■ WORK TASK:
Set down all the data again. Change nothing.

(Data extracted from a collection)
══════════════════════════════

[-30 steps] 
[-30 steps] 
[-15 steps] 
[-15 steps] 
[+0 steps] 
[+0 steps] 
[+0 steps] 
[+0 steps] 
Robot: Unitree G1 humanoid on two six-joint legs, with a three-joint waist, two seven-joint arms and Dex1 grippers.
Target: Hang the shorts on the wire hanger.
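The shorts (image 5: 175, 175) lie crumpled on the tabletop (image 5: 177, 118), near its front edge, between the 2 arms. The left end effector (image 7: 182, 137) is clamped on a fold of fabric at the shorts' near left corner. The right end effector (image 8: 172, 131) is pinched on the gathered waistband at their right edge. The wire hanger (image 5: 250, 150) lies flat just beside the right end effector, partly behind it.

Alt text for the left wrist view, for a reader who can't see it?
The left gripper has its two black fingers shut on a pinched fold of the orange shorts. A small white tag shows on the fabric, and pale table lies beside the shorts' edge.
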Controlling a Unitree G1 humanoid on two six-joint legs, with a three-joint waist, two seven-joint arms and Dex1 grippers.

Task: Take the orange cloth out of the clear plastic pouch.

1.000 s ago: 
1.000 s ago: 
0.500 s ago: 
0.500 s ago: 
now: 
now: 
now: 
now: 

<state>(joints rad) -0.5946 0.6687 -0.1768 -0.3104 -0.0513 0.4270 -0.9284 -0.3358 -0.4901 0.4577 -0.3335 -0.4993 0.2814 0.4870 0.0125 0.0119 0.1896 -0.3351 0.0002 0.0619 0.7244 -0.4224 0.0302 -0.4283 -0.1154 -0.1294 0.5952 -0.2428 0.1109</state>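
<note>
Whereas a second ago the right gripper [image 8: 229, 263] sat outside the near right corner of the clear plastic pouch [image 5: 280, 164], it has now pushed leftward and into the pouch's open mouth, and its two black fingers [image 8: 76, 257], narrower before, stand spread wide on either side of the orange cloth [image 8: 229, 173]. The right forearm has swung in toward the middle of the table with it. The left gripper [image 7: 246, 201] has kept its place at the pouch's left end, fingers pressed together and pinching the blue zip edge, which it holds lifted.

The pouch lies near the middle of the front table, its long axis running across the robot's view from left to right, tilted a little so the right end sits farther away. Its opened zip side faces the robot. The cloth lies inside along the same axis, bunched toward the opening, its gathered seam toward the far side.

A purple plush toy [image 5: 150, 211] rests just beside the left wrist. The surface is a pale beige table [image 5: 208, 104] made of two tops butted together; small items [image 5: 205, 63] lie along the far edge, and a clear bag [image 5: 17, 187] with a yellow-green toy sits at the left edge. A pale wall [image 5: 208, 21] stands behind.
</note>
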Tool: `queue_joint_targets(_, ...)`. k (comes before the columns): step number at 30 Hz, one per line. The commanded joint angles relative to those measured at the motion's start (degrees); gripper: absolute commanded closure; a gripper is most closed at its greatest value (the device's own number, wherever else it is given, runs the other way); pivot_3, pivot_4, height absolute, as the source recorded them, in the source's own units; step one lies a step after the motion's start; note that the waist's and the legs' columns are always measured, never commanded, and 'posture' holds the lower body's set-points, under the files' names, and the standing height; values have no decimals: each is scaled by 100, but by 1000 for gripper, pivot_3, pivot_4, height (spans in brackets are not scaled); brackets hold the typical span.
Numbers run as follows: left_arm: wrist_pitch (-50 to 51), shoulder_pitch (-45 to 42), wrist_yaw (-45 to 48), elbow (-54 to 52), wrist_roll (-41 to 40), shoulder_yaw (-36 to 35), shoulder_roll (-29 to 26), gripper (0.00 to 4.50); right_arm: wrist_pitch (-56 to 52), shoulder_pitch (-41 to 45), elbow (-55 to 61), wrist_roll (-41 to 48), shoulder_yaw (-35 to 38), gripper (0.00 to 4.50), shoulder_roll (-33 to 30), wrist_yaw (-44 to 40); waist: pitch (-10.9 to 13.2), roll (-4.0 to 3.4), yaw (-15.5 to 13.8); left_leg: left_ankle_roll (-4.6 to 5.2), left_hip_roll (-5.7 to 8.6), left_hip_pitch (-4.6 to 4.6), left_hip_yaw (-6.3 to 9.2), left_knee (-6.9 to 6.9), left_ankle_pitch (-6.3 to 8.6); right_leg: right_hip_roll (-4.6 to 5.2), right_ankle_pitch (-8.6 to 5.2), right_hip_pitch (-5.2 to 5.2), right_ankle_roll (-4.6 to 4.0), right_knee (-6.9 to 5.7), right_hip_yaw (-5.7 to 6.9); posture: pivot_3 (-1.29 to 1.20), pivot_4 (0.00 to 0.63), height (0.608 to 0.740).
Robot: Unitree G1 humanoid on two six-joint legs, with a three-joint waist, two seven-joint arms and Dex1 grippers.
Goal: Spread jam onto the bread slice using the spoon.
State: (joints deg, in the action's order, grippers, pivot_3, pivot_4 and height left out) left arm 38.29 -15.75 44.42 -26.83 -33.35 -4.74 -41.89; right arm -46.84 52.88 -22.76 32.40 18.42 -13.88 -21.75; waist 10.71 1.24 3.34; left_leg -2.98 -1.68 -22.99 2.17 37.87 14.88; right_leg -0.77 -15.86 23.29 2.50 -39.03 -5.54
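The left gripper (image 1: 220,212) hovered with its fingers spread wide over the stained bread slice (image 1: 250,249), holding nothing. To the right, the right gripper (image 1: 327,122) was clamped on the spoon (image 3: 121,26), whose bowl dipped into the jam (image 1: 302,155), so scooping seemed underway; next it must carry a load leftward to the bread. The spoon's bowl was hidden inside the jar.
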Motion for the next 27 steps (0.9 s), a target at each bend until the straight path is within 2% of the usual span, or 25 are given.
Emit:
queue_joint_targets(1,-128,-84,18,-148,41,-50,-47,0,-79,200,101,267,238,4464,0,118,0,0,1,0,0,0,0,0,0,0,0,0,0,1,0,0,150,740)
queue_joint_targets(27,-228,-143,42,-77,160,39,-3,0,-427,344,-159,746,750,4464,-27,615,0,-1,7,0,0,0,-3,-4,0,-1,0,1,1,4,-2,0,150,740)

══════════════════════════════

■ WRITTEN REPLY:
[-30 steps] 
[-30 steps] 
[-15 steps] 
[-15 steps] 
[+0 steps] 
[+0 steps] 
[+0 steps] 
[+0 steps] 
Robot: Unitree G1 humanoid on two six-joint legs, with a three-joint waist, two seven-joint arms and Dex1 grippers.
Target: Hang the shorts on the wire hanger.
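The shorts (image 5: 175, 175) lie crumpled on the tabletop (image 5: 177, 118), near its front edge, between the 2 arms. The left end effector (image 7: 182, 137) is clamped on a fold of fabric at the shorts' near left corner. The right end effector (image 8: 172, 131) is pinched on the gathered waistband at their right edge. The wire hanger (image 5: 250, 150) lies flat just beside the right end effector, partly behind it.

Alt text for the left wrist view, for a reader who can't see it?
The left gripper has its two black fingers shut on a pinched fold of the orange shorts. A small white tag shows on the fabric, and pale table lies beside the shorts' edge.
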Controlling a Unitree G1 humanoid on two six-joint legs, with a three-joint waist, two seven-joint arms and Dex1 grippers.

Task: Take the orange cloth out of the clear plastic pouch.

1.000 s ago: 
1.000 s ago: 
0.500 s ago: 
0.500 s ago: 
now: 
now: 
now: 
now: 

<state>(joints rad) -0.5946 0.6687 -0.1768 -0.3104 -0.0513 0.4270 -0.9284 -0.3358 -0.4901 0.4577 -0.3335 -0.4993 0.2814 0.4870 0.0125 0.0119 0.1896 -0.3351 0.0002 0.0619 0.7244 -0.4224 0.0302 -0.4283 -0.1154 -0.1294 0.5952 -0.2428 0.1109</state>
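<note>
Whereas a second ago the right gripper [image 8: 229, 263] sat outside the near right corner of the clear plastic pouch [image 5: 280, 164], it has now pushed leftward and into the pouch's open mouth, and its two black fingers [image 8: 76, 257], narrower before, stand spread wide on either side of the orange cloth [image 8: 229, 173]. The right forearm has swung in toward the middle of the table with it. The left gripper [image 7: 246, 201] has kept its place at the pouch's left end, fingers pressed together and pinching the blue zip edge, which it holds lifted.

The pouch lies near the middle of the front table, its long axis running across the robot's view from left to right, tilted a little so the right end sits farther away. Its opened zip side faces the robot. The cloth lies inside along the same axis, bunched toward the opening, its gathered seam toward the far side.

A purple plush toy [image 5: 150, 211] rests just beside the left wrist. The surface is a pale beige table [image 5: 208, 104] made of two tops butted together; small items [image 5: 205, 63] lie along the far edge, and a clear bag [image 5: 17, 187] with a yellow-green toy sits at the left edge. A pale wall [image 5: 208, 21] stands behind.
</note>
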Tool: `queue_joint_targets(_, ...)`. k (comes before the columns): step number at 30 Hz, one per line. The commanded joint angles relative to those measured at the motion's start (degrees); gripper: absolute commanded closure; a gripper is most closed at its greatest value (the device's own number, wherever else it is given, runs the other way); pivot_3, pivot_4, height absolute, as the source recorded them, in the source's own units; step one lies a step after the motion's start; note that the waist's and the legs' columns are always measured, never commanded, and 'posture' holds the lower body's set-points, under the files' names, and the standing height; values have no decimals: each is scaled by 100, but by 1000 for gripper, pivot_3, pivot_4, height (spans in brackets are not scaled); brackets hold the typical span.
Numbers run as follows: left_arm: wrist_pitch (-50 to 51), shoulder_pitch (-45 to 42), wrist_yaw (-45 to 48), elbow (-54 to 52), wrist_roll (-41 to 40), shoulder_yaw (-36 to 35), shoulder_roll (-29 to 26), gripper (0.00 to 4.50); right_arm: wrist_pitch (-56 to 52), shoulder_pitch (-41 to 45), elbow (-55 to 61), wrist_roll (-41 to 48), shoulder_yaw (-35 to 38), gripper (0.00 to 4.50), shoulder_roll (-33 to 30), wrist_yaw (-44 to 40); waist: pitch (-10.9 to 13.2), roll (-4.0 to 3.4), yaw (-15.5 to 13.8); left_leg: left_ankle_roll (-4.6 to 5.2), left_hip_roll (-5.7 to 8.6), left_hip_pitch (-4.6 to 4.6), left_hip_yaw (-6.3 to 9.2), left_knee (-6.9 to 6.9), left_ankle_pitch (-6.3 to 8.6); right_leg: right_hip_roll (-4.6 to 5.2), right_ankle_pitch (-8.6 to 5.2), right_hip_pitch (-5.2 to 5.2), right_ankle_roll (-4.6 to 4.0), right_knee (-6.9 to 5.7), right_hip_yaw (-5.7 to 6.9); posture: pivot_3 (-1.29 to 1.20), pivot_4 (0.00 to 0.63), height (0.608 to 0.740).
Robot: Unitree G1 humanoid on two six-joint legs, with a three-joint waist, two seven-joint arms and Dex1 grippers.
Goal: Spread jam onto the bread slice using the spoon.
State: (joints deg, in the action's order, grippers, pivot_3, pivot_4 and height left out) left arm 38.29 -15.75 44.42 -26.83 -33.35 -4.74 -41.89; right arm -46.84 52.88 -22.76 32.40 18.42 -13.88 -21.75; waist 10.71 1.24 3.34; left_leg -2.98 -1.68 -22.99 2.17 37.87 14.88; right_leg -0.77 -15.86 23.29 2.50 -39.03 -5.54
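The left gripper (image 1: 220,212) hovered with its fingers spread wide over the stained bread slice (image 1: 250,249), holding nothing. To the right, the right gripper (image 1: 327,122) was clamped on the spoon (image 3: 121,26), whose bowl dipped into the jam (image 1: 302,155), so scooping seemed underway; next it must carry a load leftward to the bread. The spoon's bowl was hidden inside the jar.
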Motion for the next 27 steps (0.9 s), a target at each bend until the straight path is within 2% of the usual span, or 25 are given.
Emit:
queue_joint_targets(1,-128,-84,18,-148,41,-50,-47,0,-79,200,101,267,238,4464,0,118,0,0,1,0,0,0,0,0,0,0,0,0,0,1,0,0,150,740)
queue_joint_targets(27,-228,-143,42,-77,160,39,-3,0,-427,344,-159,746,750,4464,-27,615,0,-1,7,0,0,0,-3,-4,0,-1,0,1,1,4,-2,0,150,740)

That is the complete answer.